=== Description of the task ===
Whatever pictures appear, omit them, and repeat the data below exactly.

==================================================

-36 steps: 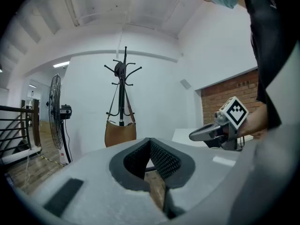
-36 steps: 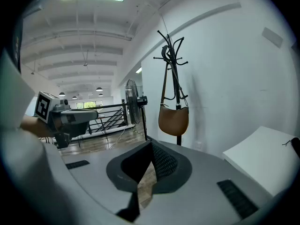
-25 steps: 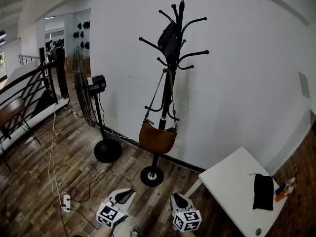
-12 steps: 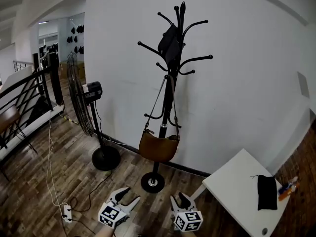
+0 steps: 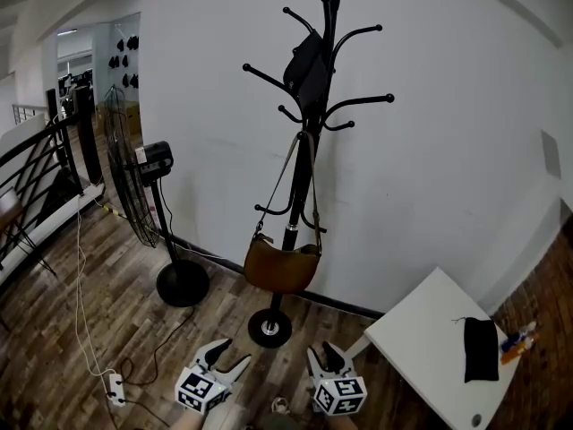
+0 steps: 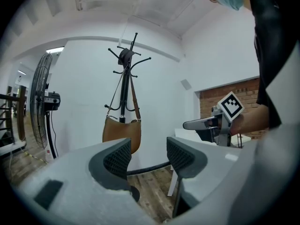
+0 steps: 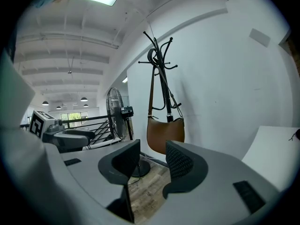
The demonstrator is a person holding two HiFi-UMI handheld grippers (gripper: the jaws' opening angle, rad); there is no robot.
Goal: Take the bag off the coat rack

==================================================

=== Written solution ===
-36 steps: 
-36 steps: 
-25 steps: 
-12 steps: 
+0 steps: 
+0 steps: 
+0 steps: 
The demonstrator is a person holding two HiFi-UMI handheld grippers (gripper: the jaws' opening angle, rad); there is no robot.
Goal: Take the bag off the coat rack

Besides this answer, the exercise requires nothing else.